Special Issue Information

Dear Colleagues,

Most of the world’s coastlines are dominated by ecologically and economically important species that provide numerous ecosystem services. The additional structure provided by temperate and tropical reefs sustains food webs by providing food and shelter for a wide variety of species including herbivores, detrivores, predators, and other filter feeders.

The main source of information regarding habitats is imagery as acoustic techniques have too low resolution and may provide indirect data only about substrate and facies. Due to strong wavelength-dependent absorption of light by water, conventional RGB imagery often yields deceiving color measurements, with the only useful data being sizes and shapes. Multispectral imagery supplies researchers with the most reliable information but requires accurate knowledge of many parameters, including water properties, illuminant spectrum, etc. Some useful information may be obtained from optical sensors that are far away from habitats, such as airborne lidar and satellites. These data have even lower resolution than that of acoustic sensors but come with no cost, as a byproduct of the data collected for other purposes.

High-resolution imagery allows recognition of individual species and substrates by means of supervised and semi-supervised machine learning.

Prof. Dr. Yuri Rzhanov
Dr. Elias Fakiris
Dr. Philipp Held
Dr. Lorenzo Fiori
Guest Editors

Manuscript Submission Information

Manuscripts should be submitted online at www.mdpi.com by registering and logging in to this website. Once you are registered, click here to go to the submission form. Manuscripts can be submitted until the deadline. All submissions that pass pre-check are peer-reviewed. Accepted papers will be published continuously in the journal (as soon as accepted) and will be listed together on the special issue website. Research articles, review articles as well as short communications are invited. For planned papers, a title and short abstract (about 100 words) can be sent to the Editorial Office for announcement on this website.

Submitted manuscripts should not have been published previously, nor be under consideration for publication elsewhere (except conference proceedings papers). All manuscripts are thoroughly refereed through a single-blind peer-review process. A guide for authors and other relevant information for submission of manuscripts is available on the Instructions for Authors page.
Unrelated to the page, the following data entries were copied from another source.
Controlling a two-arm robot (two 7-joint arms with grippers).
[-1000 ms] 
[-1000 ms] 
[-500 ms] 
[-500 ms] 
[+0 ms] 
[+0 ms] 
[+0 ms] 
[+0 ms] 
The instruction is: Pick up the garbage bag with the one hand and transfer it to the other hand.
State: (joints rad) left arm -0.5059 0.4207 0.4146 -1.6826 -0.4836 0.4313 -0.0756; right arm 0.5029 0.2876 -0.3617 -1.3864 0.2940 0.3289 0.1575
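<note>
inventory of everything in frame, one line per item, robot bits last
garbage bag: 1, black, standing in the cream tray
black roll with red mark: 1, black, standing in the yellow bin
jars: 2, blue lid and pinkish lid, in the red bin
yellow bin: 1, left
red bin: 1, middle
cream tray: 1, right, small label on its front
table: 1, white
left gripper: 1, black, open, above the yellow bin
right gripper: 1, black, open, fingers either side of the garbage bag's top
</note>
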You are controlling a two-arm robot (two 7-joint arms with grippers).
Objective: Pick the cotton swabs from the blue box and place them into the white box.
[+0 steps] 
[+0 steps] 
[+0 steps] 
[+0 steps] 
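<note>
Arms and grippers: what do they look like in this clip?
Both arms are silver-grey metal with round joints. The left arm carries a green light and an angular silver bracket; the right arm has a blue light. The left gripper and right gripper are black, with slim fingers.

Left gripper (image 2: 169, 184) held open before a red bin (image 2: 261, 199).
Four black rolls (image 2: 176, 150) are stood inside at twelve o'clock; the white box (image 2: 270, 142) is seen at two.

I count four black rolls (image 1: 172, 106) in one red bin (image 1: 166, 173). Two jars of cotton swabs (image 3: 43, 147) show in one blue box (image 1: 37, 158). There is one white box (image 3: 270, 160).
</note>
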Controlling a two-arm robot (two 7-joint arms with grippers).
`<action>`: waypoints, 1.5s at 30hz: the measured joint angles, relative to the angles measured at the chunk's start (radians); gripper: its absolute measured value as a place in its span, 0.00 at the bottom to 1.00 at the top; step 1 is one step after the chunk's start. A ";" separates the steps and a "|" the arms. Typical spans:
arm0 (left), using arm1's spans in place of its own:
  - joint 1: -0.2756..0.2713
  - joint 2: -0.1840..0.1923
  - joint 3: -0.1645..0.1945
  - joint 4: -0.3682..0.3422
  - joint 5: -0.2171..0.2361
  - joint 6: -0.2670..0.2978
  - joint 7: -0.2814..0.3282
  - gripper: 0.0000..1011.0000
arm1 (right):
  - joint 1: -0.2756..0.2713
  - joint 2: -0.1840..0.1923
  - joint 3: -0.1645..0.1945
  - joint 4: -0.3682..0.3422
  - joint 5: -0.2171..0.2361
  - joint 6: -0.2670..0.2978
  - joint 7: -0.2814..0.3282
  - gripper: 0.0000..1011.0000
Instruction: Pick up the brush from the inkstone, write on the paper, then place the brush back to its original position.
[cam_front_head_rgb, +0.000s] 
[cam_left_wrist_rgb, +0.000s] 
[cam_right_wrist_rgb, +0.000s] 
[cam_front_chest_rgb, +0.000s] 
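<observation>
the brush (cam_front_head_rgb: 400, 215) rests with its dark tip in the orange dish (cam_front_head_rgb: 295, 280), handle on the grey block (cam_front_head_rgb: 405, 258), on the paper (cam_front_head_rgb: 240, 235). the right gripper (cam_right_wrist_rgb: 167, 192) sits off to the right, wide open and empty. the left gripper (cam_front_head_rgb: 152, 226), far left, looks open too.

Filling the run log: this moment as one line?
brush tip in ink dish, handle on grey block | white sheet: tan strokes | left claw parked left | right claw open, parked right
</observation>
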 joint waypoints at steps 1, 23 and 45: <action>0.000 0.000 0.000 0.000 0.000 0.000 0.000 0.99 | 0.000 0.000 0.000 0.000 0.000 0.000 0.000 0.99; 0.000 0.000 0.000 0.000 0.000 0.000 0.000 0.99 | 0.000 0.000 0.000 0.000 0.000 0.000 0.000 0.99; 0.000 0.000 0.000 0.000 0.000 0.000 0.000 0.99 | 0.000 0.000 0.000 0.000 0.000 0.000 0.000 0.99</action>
Remote Sensing is an international peer-reviewed open access semimonthly journal published by MDPI.

Please visit the Instructions for Authors page before submitting a manuscript. The Article Processing Charge (APC) for publication in this open access journal is 2700 CHF (Swiss Francs). Submitted papers should be well formatted and use good English. Authors may use MDPI's English editing service prior to publication or during author revisions.

Keywords

  • optical imagery
  • invasive species
  • habitat health
  • machine learning

Published Papers (3 papers)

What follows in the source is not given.